__What the exercise asks__.
Using the listing that follows, filter out every line lacking the string "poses" and return the rest.
Segment Start: Exercise data
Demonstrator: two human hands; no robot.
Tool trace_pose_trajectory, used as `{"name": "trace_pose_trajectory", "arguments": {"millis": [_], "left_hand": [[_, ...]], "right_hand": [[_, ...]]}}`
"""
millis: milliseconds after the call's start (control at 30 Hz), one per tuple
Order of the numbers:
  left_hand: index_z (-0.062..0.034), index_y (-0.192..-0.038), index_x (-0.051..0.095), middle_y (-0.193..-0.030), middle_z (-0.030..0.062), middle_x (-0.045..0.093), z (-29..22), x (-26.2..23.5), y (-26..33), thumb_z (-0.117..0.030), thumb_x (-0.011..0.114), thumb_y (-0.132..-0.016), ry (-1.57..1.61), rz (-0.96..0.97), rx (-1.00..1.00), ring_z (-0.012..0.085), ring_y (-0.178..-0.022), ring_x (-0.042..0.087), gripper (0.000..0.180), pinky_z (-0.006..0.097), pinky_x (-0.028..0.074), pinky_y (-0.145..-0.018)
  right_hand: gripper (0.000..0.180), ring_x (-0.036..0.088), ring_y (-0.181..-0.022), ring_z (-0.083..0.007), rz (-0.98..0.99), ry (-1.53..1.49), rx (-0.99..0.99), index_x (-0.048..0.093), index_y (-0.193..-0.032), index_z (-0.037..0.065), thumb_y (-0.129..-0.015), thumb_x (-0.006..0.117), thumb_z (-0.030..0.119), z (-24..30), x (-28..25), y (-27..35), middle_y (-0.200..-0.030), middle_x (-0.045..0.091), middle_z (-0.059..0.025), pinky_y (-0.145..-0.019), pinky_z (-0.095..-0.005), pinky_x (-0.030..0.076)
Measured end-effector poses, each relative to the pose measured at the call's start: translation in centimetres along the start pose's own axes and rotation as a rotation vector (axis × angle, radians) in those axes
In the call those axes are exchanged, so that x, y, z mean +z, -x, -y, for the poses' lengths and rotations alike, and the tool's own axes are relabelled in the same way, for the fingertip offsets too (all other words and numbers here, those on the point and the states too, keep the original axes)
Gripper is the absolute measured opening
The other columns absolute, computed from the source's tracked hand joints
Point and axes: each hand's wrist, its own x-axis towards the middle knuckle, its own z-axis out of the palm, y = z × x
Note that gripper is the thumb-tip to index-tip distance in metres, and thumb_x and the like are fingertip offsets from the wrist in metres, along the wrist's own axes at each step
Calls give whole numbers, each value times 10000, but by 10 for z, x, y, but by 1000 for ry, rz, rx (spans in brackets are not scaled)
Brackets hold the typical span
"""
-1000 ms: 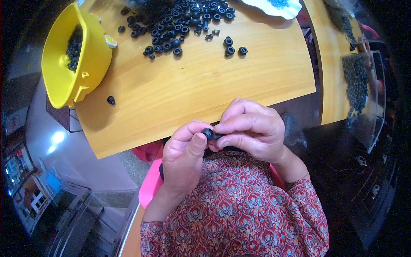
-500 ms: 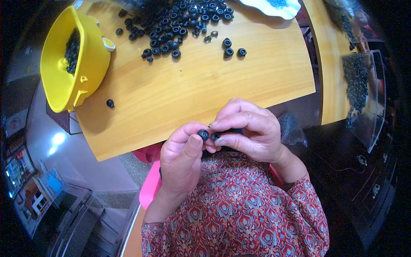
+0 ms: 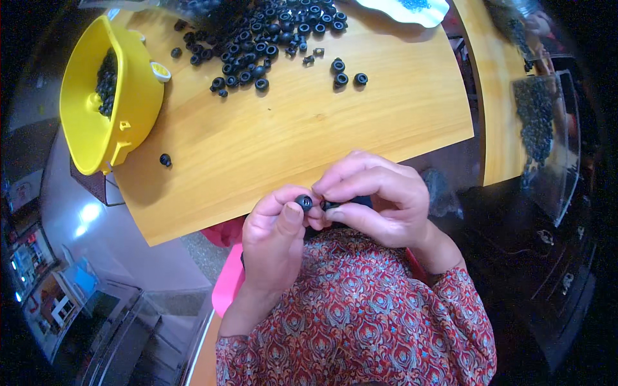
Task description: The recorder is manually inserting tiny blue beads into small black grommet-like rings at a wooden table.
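Rubber grommet, small, round and black, sits pinched between the thumb and fingertips of the left hand, just off the near edge of the wooden board and above the patterned red clothing.

Far left, a yellow plastic bowl hangs partly over the board's left edge; the dark pieces inside it lie in shadow and cannot be made out one by one. Just right of the bowl, a single black ring lies alone on the wood. Along the board's far side a heap of black rings spreads out, its top cut off by the frame, with three stray rings just right of it.

At the centre, the right hand meets the left, its fingers curled together and clamped on a second small black piece. Most of that piece is hidden behind the fingertips, so its shape is unclear, and whether it touches the grommet cannot be told.

Further right, a white dish is cut off at the top edge. At the far right a clear tray of dark bits sits in dim, bent surroundings, its contents too small to identify.
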Motion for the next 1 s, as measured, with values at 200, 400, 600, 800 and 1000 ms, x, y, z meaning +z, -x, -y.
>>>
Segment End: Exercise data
__Result below__.
Measured end-effector poses, each relative to the pose measured at the call's start: translation in centimetres along the start pose's own axes and rotation as a rotation vector (axis × angle, radians) in those axes
In the call those axes are exchanged, so that x, y, z mean +z, -x, -y, for the poses' lengths and rotations alike, and the tool's own axes are relabelled in the same way, for the fingertip offsets too (all other words and numbers here, those on the point and the states too, keep the original axes)

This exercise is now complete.